Empirical Economics

Tutorial 2: The Linear Model II

Recapitulation of the Lecture

Multiple Linear Regression & Hypothesis Testing

The MLR model extends simple regression by including multiple explanatory variables to better control for confounding factors.

The general form is:

\[ y = \beta_0 + \beta_1 x_1 + \beta_2 x_2 + ... + \beta_k x_k + u \]

Core Interpretation: The coefficient \(\beta_j\) measures the effect of a one-unit change in \(x_j\) on \(y\), holding all other explanatory variables constant. This is the principle of ceteris paribus.
Goal of Control Variables: The primary reason to include variables (\(x_2, ..., x_k\)) is to prevent omitted variable bias in our coefficient of interest (\(\beta_1\)). A good control is a confounder—a variable correlated with both \(x_1\) and \(y\).

Multivariate Hypothesis Testing

We use statistical tests to determine if the estimated coefficients are reliably different from zero.

Test	Scope & Purpose	Null Hypothesis (\(H_0\))	Key Question
t-test	Tests a single coefficient.	\(\beta_j = 0\)	Does variable \(x_j\) have a statistically significant effect on \(y\), holding other factors constant?
F-test	Tests multiple coefficients at once. Most often used for the overall significance of the model.	\(\beta_1 = \beta_2 = \dots = \beta_k = 0\)	Does our model, as a whole, have any explanatory power? Are the variables jointly significant?

An F-test can find a group of variables to be jointly significant even if no single variable has a significant t-statistic.

Interactions

Sometimes, the effect of one variable depends on the level of another. We model this by including an interaction term (the product of the two variables).

Model with interaction: \[ Wage = \beta_0 + \beta_1 \text{Female} + \beta_2 \text{Educ} + \beta_3 (\text{Female} \cdot \text{Educ}) + u \]

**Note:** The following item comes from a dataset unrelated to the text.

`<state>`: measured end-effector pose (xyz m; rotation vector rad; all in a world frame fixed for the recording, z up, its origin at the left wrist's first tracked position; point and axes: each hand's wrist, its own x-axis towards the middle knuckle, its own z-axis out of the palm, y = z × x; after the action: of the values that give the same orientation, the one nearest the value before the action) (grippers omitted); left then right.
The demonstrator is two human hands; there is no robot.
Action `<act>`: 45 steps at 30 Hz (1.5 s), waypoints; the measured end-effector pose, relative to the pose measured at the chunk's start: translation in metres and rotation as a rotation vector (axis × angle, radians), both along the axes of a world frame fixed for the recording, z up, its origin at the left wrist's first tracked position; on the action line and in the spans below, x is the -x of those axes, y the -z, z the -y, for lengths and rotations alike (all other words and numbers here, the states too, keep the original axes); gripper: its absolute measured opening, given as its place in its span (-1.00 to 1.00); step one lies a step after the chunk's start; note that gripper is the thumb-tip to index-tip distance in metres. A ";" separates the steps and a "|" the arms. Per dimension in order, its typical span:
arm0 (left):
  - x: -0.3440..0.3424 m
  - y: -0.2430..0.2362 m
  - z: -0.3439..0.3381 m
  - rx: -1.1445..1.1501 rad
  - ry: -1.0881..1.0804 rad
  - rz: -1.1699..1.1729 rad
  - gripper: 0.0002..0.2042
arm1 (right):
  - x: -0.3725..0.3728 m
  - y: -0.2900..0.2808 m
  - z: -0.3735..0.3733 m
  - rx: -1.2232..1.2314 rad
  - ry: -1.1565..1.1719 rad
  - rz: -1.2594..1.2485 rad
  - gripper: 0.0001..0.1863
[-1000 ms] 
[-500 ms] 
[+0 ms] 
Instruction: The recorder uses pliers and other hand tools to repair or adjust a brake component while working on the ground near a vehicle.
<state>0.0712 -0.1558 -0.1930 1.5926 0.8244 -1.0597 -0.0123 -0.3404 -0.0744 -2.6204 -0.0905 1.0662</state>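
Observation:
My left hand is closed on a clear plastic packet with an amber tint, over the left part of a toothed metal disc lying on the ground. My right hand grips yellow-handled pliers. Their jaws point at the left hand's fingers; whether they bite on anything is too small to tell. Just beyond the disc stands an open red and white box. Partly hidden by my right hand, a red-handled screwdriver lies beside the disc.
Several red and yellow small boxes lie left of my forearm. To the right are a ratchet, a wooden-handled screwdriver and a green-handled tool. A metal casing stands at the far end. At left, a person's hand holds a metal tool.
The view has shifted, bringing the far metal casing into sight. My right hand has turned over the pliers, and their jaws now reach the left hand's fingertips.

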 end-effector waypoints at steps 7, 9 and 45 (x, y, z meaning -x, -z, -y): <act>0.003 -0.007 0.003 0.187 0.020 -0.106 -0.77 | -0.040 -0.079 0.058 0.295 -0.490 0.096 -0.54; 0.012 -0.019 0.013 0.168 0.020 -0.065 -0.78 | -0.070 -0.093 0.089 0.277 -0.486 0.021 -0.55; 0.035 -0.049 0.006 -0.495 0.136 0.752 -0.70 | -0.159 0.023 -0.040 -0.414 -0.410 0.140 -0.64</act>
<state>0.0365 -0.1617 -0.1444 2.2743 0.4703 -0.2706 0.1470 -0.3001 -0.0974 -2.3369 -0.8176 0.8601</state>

\(\beta_2\): The effect of an additional year of education for the reference group (males, where Female=0).
\(\beta_3\): The difference in the effect of education for females compared to males. It measures how the slope of the wage-education profile differs between the two groups.
Total Effect: The effect of education for females is no longer a single coefficient, but the sum \((\beta_2 + \beta_3)\). Similarly, the wage gap between genders, \((\beta_1 + \beta_3 \text{Educ})\), now depends on the level of education.

Robust Standard Errors

The default standard errors calculated by statistical software rely on strong assumptions that are often violated in economic data. Using them can lead to incorrect conclusions (e.g., finding a significant effect when none exists).

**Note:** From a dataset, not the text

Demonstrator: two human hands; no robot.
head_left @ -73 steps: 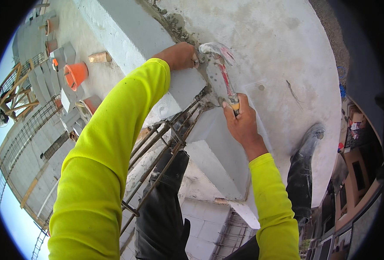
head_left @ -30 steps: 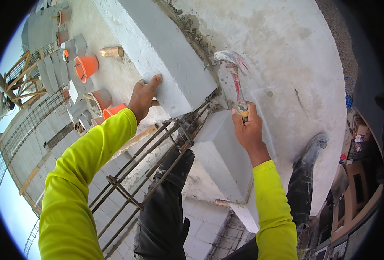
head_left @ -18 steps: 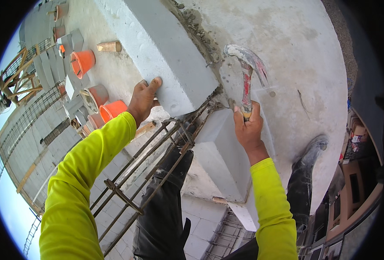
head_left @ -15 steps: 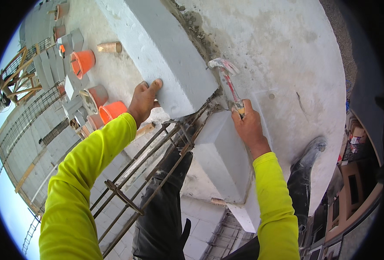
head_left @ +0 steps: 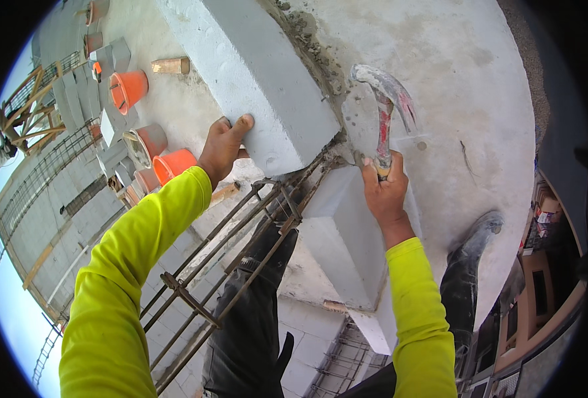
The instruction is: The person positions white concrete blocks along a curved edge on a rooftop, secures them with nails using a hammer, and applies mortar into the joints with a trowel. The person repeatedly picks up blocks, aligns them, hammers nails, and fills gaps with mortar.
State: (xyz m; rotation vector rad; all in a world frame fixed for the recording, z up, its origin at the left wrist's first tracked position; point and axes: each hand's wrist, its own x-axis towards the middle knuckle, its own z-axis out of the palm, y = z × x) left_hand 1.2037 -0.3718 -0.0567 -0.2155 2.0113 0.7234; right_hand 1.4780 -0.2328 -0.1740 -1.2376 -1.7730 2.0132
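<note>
Concrete, pale grey and grainy, forms the long rectangular block (head_left: 254, 86), whose near end is pressed by the left hand (head_left: 222, 147) with fingers laid flat and close together. A claw hammer with a dusty steel head and red shaft (head_left: 383, 109) is clenched in the right hand (head_left: 385, 194), fingers wrapped tight round the grip. Compared with half a second earlier, the hammer has been lifted above the crumbly mortar joint (head_left: 307, 40). Rusty ribbed rebar (head_left: 241, 259) crosses below, beside orange plastic cones (head_left: 173, 164).
</note>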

Problem	Description	When It Occurs	Solution
Heteroskedasticity	The variance of the error term (\(u_i\)) is not constant across observations. \(Var(u_i) = \sigma_i^2\).	Common in cross-sectional data where the scale or volatility of the outcome varies (e.g., spending vs. income).	Use Heteroskedasticity-Robust (HC) Standard Errors. Also known as White or robust standard errors.
Intra-Cluster Correlation	The error terms are correlated for observations within the same group (e.g., students in the same school). \(Cov(u_{gi}, u_{gj}) \neq 0\).	Common in panel data or when data is sampled at a group level (states, schools, villages).	Use Cluster-Robust Standard Errors, clustered at the level where shocks are shared.

Practical Takeaway: In modern empirical work, using HC-robust or cluster-robust standard errors is the default practice to ensure statistical inference is valid.

Wooclap

Link to Wooclap quiz: https://app.wooclap.com/OFZFSD/questionnaires/68c70d19411de4235e9a9d81
Code for Wooclap.com: OFZFSD (select Tutorial 2)

Questions

Interpreting Formatted Regression Output

The results of two regression models analyzing housing prices are reported. The first model estimates the house price based on the sqrft (square footage of the house), bdrms (number of bedrooms), and lotsize (size of the parcel of land). The second model predicts the price based on sqrft, bdrms, and whether the house is of colonial style.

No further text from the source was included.